- _What is required_: Below are the records; give again exactly the lines that run from the one with "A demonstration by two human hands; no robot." through the last line.

***** Data for this task *****

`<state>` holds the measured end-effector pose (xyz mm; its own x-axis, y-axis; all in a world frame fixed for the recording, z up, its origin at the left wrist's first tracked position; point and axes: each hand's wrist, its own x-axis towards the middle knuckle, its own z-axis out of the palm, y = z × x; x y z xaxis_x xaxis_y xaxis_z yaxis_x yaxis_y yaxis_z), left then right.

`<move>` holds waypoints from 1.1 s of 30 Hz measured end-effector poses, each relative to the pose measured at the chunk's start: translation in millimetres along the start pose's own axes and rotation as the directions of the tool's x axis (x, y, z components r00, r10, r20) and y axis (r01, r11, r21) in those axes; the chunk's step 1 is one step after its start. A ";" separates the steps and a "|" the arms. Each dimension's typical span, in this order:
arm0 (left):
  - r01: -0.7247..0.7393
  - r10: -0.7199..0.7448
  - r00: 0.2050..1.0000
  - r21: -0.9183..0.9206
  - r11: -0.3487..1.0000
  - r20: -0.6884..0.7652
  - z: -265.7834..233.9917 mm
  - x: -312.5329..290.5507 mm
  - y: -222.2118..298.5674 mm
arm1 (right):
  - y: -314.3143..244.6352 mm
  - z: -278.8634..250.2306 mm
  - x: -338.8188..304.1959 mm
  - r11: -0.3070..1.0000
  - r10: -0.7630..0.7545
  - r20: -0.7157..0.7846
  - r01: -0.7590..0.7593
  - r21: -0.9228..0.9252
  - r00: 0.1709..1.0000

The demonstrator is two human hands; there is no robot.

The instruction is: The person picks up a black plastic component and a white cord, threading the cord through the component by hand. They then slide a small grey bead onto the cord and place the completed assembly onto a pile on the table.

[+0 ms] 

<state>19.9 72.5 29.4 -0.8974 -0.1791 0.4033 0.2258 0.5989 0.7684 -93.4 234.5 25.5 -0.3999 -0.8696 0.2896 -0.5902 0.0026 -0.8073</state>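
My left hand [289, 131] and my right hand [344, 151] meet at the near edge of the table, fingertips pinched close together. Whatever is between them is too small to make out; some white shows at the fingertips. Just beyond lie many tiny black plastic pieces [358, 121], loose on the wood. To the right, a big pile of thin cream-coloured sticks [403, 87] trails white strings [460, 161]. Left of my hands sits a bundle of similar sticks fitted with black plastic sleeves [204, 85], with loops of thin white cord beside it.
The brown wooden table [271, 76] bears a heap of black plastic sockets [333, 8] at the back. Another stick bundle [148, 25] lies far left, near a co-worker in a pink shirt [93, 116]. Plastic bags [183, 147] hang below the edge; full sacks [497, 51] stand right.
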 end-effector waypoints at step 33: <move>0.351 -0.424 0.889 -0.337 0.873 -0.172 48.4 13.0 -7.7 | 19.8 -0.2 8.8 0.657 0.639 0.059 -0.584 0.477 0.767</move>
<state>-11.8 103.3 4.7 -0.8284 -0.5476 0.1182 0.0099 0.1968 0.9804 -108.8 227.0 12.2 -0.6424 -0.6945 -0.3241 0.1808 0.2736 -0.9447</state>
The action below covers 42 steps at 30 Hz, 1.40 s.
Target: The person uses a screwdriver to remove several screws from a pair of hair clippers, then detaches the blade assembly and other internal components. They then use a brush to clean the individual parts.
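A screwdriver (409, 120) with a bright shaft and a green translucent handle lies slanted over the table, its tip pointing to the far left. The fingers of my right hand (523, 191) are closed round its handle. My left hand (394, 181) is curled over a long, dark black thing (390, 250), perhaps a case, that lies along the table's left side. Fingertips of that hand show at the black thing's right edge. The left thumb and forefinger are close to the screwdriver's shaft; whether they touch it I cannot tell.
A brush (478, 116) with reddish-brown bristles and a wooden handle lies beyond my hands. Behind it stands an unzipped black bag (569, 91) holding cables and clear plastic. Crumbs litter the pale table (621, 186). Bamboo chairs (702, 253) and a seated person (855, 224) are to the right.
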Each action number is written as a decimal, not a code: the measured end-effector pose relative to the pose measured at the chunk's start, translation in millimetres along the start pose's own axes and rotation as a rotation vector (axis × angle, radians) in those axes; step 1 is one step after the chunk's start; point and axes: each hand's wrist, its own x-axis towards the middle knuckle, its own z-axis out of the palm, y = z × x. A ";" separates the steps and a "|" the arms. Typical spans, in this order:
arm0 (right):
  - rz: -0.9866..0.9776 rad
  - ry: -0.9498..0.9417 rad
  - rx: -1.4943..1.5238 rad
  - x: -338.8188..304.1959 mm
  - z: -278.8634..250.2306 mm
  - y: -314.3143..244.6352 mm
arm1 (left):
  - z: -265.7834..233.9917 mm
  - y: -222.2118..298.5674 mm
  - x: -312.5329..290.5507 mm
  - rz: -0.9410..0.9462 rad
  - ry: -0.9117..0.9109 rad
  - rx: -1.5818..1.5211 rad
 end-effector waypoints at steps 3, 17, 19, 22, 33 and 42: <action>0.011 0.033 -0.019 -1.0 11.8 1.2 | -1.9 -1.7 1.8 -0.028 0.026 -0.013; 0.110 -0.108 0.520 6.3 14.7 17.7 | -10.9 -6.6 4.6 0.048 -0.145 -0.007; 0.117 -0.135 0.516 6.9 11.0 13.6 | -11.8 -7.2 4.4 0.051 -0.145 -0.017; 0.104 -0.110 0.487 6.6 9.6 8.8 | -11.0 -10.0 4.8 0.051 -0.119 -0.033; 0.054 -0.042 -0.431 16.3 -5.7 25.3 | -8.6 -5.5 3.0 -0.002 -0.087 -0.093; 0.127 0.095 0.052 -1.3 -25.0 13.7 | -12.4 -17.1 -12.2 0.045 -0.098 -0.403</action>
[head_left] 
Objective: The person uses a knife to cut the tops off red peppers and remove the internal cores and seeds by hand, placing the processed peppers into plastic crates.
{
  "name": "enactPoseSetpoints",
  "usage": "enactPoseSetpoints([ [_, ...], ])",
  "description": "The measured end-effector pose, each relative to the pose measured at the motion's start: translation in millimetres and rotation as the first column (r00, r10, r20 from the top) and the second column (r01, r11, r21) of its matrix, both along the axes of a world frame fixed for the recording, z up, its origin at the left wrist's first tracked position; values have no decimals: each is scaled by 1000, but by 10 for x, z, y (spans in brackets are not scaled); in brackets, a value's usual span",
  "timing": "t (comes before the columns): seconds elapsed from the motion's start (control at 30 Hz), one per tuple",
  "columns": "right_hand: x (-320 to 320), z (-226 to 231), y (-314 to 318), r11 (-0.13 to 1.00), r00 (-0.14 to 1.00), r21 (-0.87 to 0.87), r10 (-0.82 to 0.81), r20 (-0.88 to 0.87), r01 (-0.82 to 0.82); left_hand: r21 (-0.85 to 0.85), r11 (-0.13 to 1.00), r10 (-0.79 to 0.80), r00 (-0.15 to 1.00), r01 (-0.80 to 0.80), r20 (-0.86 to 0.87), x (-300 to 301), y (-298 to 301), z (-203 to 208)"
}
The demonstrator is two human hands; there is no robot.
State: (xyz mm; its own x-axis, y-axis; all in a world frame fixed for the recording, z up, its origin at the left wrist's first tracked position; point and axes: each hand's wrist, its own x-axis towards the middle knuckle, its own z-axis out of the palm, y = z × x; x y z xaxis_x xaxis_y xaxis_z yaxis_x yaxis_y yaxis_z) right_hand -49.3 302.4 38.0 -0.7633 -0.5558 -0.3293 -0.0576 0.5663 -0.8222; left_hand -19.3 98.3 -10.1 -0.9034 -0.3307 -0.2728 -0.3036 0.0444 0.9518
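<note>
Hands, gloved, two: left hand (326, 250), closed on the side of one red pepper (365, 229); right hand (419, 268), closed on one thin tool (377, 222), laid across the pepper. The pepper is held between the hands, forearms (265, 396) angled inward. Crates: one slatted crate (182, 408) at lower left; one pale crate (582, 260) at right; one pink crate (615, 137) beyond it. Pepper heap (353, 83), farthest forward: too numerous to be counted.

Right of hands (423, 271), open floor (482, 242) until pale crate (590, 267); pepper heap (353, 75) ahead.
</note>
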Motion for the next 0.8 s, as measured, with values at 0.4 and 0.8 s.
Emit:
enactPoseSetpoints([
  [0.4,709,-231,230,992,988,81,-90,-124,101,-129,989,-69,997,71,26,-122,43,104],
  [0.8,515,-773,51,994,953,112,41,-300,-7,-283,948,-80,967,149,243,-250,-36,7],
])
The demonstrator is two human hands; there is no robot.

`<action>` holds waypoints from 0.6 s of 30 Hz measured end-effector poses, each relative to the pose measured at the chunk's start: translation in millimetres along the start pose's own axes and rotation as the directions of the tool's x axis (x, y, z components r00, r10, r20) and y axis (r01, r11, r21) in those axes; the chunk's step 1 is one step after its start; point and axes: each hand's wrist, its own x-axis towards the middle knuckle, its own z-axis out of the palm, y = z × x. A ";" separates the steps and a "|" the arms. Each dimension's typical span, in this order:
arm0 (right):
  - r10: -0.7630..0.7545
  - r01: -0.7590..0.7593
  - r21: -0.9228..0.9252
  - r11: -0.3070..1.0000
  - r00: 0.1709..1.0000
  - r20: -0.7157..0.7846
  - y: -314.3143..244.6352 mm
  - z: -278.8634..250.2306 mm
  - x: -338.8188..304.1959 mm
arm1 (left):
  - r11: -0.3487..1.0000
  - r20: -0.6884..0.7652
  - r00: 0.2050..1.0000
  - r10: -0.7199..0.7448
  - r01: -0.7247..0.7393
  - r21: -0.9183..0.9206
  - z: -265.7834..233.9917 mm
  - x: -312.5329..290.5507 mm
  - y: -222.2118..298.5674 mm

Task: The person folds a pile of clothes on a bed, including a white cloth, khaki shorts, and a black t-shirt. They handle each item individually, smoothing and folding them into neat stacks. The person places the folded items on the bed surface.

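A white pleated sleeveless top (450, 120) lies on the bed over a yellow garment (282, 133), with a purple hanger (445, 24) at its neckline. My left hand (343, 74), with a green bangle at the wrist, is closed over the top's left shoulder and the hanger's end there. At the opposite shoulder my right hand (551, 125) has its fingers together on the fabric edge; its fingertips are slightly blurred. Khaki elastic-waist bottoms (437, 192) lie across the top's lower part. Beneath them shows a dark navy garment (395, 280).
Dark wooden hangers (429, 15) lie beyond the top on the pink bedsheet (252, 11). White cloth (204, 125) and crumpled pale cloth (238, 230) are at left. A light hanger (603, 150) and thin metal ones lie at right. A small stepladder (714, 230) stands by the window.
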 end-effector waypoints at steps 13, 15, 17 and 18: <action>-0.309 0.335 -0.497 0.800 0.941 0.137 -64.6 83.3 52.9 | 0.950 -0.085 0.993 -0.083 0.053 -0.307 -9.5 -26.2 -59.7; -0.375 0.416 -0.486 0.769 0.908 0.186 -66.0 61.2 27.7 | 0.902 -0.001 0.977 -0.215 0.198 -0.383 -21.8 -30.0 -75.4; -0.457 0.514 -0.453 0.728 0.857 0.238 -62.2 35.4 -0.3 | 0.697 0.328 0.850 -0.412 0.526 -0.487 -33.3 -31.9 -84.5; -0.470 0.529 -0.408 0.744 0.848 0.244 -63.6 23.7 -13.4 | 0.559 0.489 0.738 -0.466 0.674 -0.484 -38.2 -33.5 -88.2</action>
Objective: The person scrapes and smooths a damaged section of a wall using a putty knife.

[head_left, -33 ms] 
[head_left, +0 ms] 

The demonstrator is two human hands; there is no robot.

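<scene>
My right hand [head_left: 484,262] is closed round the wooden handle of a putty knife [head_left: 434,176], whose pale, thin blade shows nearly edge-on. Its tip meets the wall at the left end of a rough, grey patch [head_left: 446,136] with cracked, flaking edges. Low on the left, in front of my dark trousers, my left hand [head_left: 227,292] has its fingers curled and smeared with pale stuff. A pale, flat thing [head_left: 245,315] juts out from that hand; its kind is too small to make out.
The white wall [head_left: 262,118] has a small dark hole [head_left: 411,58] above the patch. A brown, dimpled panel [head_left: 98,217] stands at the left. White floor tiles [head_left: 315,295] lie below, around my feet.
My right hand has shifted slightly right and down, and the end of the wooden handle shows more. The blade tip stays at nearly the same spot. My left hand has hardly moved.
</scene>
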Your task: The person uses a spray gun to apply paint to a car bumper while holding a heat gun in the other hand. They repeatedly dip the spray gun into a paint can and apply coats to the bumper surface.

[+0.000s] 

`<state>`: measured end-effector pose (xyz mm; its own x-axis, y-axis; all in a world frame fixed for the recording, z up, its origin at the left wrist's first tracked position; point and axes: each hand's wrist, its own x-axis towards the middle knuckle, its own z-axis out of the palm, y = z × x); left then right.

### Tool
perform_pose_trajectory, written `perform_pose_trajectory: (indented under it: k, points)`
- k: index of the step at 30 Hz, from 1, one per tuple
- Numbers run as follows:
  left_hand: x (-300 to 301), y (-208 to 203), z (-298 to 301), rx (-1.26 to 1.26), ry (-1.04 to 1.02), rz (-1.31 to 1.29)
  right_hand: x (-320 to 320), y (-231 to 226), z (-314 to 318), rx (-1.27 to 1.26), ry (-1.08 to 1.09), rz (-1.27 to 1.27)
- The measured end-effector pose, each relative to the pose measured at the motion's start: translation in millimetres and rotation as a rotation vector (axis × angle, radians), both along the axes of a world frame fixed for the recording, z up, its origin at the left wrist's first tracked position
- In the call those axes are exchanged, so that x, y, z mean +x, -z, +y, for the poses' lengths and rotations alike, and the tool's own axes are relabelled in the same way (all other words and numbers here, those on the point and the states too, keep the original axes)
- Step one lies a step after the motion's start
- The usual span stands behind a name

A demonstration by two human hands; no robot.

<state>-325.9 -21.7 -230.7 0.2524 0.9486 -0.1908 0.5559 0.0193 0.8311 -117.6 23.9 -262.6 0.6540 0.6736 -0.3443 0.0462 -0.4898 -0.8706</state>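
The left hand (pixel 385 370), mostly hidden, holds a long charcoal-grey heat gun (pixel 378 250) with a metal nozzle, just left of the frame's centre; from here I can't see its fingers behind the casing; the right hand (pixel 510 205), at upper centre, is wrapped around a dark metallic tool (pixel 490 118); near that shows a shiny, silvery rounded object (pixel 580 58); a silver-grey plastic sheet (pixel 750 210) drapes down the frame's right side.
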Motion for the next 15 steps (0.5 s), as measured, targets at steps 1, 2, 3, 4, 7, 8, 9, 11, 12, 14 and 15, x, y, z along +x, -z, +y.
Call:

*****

- _Solution for this exercise_:
A demonstration by two human hands; no robot.

<state>-325.9 -21.7 -230.7 0.2524 0.9486 -0.1908 0.5559 0.0193 0.8311 -117.6 23.9 -262.6 0.6540 0.6736 -0.3443 0.0462 -0.4898 -0.8706</state>
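The left hand (pixel 385 370), mostly hidden, holds a long charcoal-grey heat gun (pixel 378 250) with a metal nozzle, just left of the frame's centre; from here I can't see its fingers behind the casing; the right hand (pixel 510 205), at upper centre, is wrapped around a dark metallic tool (pixel 490 118); near that shows a shiny, silvery rounded object (pixel 580 58); a silver-grey plastic sheet (pixel 750 210) drapes down the frame's right side.
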Motion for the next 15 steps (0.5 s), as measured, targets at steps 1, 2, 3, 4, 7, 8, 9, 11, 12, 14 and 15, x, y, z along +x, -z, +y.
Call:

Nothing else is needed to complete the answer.